* [To do]: Quote the whole listing exactly. Leave the pictures out of your copy.

§

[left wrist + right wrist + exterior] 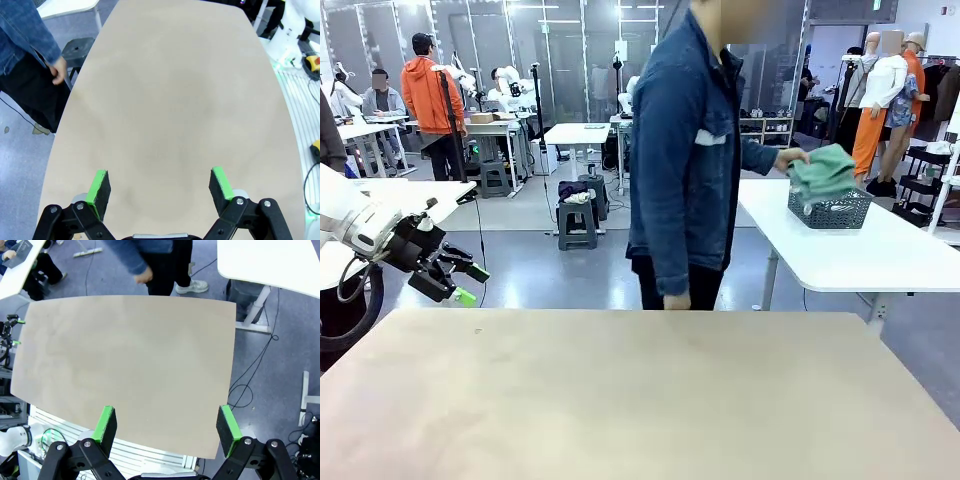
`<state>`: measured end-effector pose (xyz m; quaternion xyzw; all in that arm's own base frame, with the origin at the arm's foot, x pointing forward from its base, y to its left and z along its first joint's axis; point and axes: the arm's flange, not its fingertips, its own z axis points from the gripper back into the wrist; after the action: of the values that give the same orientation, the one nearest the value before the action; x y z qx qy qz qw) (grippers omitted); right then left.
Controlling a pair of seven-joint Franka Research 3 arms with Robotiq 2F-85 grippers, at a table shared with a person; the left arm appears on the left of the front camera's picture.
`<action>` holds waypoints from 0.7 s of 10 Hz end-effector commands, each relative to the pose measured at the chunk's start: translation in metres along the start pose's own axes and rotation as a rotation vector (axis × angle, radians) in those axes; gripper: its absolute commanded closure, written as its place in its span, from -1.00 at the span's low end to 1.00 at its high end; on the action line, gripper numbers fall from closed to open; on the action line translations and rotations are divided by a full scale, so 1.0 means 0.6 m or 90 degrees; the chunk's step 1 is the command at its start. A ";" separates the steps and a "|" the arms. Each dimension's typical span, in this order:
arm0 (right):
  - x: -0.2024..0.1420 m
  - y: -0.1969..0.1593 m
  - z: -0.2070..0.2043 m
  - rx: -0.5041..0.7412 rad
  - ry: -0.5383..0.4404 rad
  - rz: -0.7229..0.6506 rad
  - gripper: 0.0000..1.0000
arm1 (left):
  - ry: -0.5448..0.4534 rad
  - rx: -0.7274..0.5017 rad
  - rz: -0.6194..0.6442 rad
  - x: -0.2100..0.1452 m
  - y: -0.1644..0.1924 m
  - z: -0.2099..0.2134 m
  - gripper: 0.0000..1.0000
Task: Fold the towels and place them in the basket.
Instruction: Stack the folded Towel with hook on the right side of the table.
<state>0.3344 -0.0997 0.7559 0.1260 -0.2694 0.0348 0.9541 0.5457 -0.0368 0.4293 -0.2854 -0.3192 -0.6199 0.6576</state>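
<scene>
End effector (460,283) on the left arm is hanging released over the left edge of the surface (640,400); the right end effector (167,427) is gaping released too. One person (685,160) is pressing one green towel (825,172) into one basket (830,210) on the white table (880,250) at far right.

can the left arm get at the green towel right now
Probably not. The towel is in the person's hand over the basket on another table behind them, while the open left gripper hovers by its own table's near-left edge.
</scene>
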 end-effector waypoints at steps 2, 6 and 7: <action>0.003 0.001 0.001 -0.005 0.003 -0.010 -1.00 | 0.002 -0.001 0.001 0.000 0.000 0.000 -1.00; 0.003 0.001 0.001 -0.005 0.003 -0.010 -1.00 | 0.002 -0.001 0.001 0.000 0.000 0.000 -1.00; 0.003 0.001 0.001 -0.005 0.003 -0.010 -1.00 | 0.002 -0.001 0.001 0.000 0.000 0.000 -1.00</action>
<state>0.3344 -0.0998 0.7559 0.1260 -0.2694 0.0348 0.9541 0.5457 -0.0368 0.4293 -0.2854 -0.3192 -0.6199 0.6576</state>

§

* [The completed task]:
[left wrist + right wrist + exterior] 
`<state>`: measured end-effector pose (xyz m; quaternion xyzw; all in that arm's own base frame, with the origin at the arm's foot, x pointing forward from its base, y to its left and z along its first joint's axis; point and axes: the arm's flange, not its fingertips, its own z axis points from the gripper back into the wrist; after the action: of the values that give the same orientation, the one nearest the value before the action; x y z qx qy qz qw) (grippers omitted); right then left.
Controlling a pair of seven-joint Franka Research 3 arms with Robotiq 2F-85 grippers, at a table shared with a person; the left arm appears on the left of the front camera's picture.
`<action>` holds waypoints from 0.7 s of 10 Hz end-effector commands, each relative to the pose measured at the chunk's start: translation in metres along the start pose's own axes and rotation as a rotation vector (axis × angle, radians) in those axes; gripper: its absolute commanded closure, written as its place in its span, from -1.00 at the span's low end to 1.00 at its high end; on the action line, gripper numbers fall from closed to open; on the action line translations and rotations are divided by a full scale, so 1.0 means 0.6 m or 90 degrees; the chunk's step 1 is the command at its start. A ";" separates the steps and a "|" the arms. Each dimension's typical span, in this order:
arm0 (right):
  - x: -0.2024..0.1420 m
  - y: -0.1969..0.1593 m
  - z: -0.2070..0.2043 m
  - rx: -0.5041..0.7412 rad
  - ry: -0.5383..0.4404 rad
  - rz: -0.7229..0.6506 rad
  - gripper: 0.0000..1.0000
arm1 (left):
  - ry: -0.5448..0.4534 rad
  - rx: -0.7274..0.5017 rad
  - rz: -0.6194..0.6442 rad
  - x: -0.2100..0.1452 m
  - y: -0.1644..0.1924 m
  - z: -0.2099..0.2134 m
  - gripper: 0.0000..1.0000
Task: Fold the towels and place them in the basket.
Instruction: Stack the folded Towel with hook on the right side of the table.
<state>0.3344 -0.0997 0.7559 0.1260 -0.2694 0.0348 0.9541 0.5457 -0.0368 0.4293 -0.2854 -0.3192 -0.6199 0.6576</state>
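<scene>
End effector (460,283) on the left arm is hanging released over the left edge of the surface (640,400); the right end effector (167,427) is gaping released too. One person (685,160) is pressing one green towel (825,172) into one basket (830,210) on the white table (880,250) at far right.

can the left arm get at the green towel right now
Probably not. The towel is in the person's hand over the basket on another table behind them, while the open left gripper hovers by its own table's near-left edge.
</scene>
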 end-effector waypoints at steps 2, 6 and 7: <action>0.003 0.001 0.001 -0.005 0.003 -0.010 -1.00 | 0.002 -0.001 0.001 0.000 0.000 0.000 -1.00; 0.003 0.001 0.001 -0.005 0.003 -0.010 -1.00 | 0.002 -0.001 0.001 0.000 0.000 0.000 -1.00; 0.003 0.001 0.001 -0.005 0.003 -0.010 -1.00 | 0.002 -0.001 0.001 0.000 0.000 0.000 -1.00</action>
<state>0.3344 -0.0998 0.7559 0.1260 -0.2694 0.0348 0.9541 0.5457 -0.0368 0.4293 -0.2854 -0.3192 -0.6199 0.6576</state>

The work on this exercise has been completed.